Material provided:
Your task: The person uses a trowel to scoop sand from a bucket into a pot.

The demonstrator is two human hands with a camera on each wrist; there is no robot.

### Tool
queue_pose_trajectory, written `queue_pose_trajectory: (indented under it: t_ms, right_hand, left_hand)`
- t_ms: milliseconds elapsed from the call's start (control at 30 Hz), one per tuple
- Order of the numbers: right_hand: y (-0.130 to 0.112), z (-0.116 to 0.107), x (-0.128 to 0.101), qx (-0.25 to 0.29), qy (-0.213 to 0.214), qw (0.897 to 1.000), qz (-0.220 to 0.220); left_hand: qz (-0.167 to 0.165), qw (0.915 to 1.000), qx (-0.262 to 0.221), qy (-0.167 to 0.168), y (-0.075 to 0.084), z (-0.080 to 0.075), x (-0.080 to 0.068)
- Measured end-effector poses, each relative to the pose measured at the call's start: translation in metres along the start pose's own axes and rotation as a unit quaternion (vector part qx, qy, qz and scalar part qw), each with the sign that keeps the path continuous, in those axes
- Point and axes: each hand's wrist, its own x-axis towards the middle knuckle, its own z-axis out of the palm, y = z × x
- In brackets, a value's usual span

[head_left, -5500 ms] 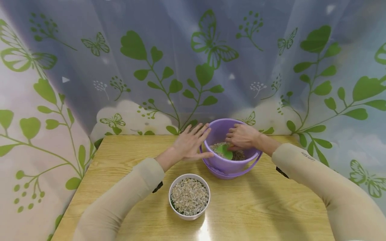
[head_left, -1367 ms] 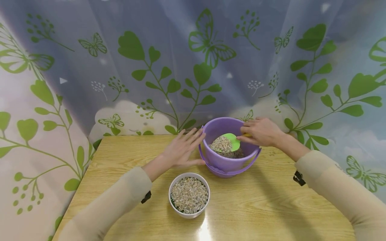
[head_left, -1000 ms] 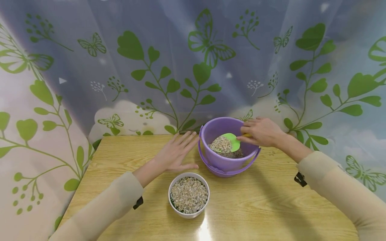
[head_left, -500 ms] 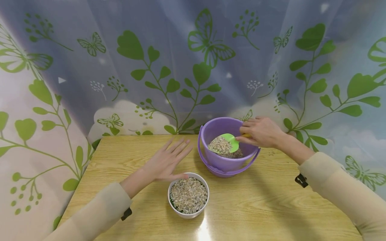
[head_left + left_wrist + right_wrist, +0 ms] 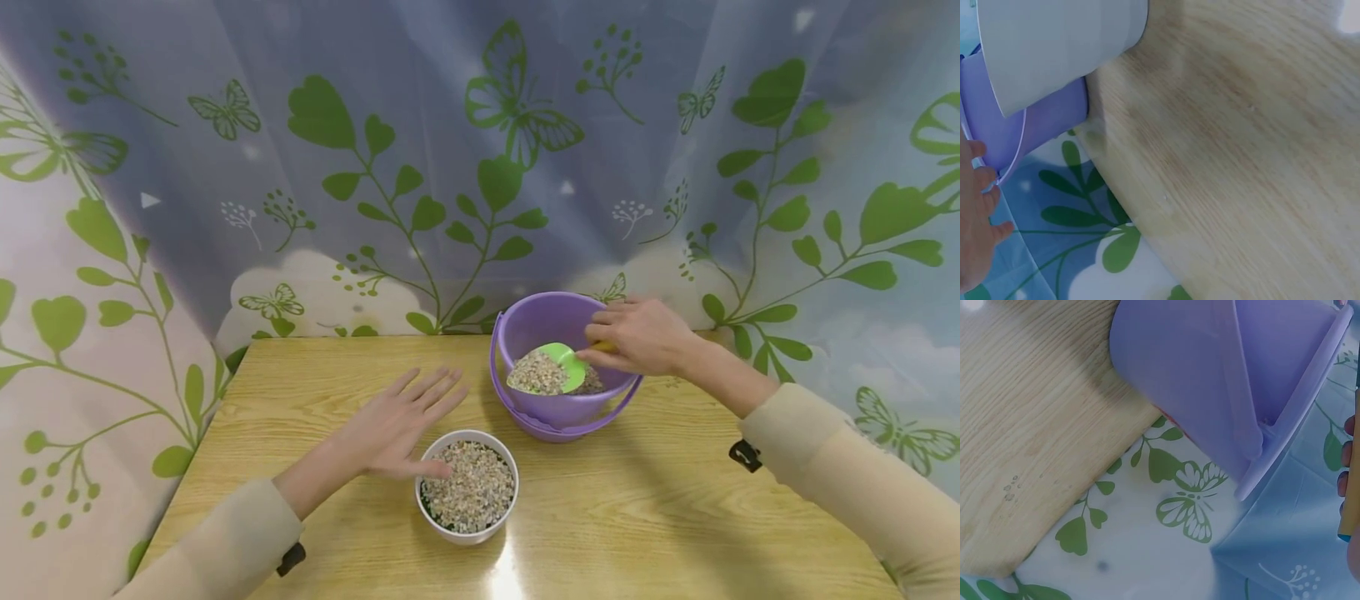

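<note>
My right hand (image 5: 645, 337) grips the yellow handle (image 5: 1352, 475) of a toy shovel with a green blade (image 5: 573, 371). Pale gravel (image 5: 538, 375) is heaped on the blade, held over the near left rim of a purple bucket (image 5: 543, 317). More gravel shows inside the bucket. My left hand (image 5: 390, 425) is spread palm down and holds nothing. Its thumb reaches over the left rim of a white bowl (image 5: 468, 539) filled with gravel; whether it touches cannot be told. In the left wrist view the bowl's side (image 5: 1066, 44) stands before the bucket (image 5: 1054, 112).
Bowl and bucket stand on a wooden table (image 5: 675, 500), the bucket near its back edge. The bucket's carrying handle (image 5: 611, 421) hangs down in front. A curtain (image 5: 420, 125) printed with leaves and butterflies hangs directly behind the table and along its sides.
My left hand has left the bucket's side and moved left and nearer, toward the bowl. The shovel has come up loaded with gravel and just shifted slightly left and nearer.
</note>
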Motion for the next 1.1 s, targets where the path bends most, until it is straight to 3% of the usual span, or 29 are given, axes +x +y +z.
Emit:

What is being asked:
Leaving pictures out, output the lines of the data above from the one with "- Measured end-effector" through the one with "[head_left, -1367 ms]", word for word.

Expected answer:
- Measured end-effector poses, each relative to the pose measured at the call's start: translation in metres along the start pose's own axes and rotation as a unit quaternion (vector part qx, qy, qz and scalar part qw), each with the sign that keeps the path continuous, in those axes
- Point and axes: each hand's wrist, its own x-axis towards the middle knuckle, its own z-axis out of the palm, y = z × x
- In brackets, a value's usual span

[head_left, -5500 ms] 
[head_left, -1367 ms] 

The reply is now complete.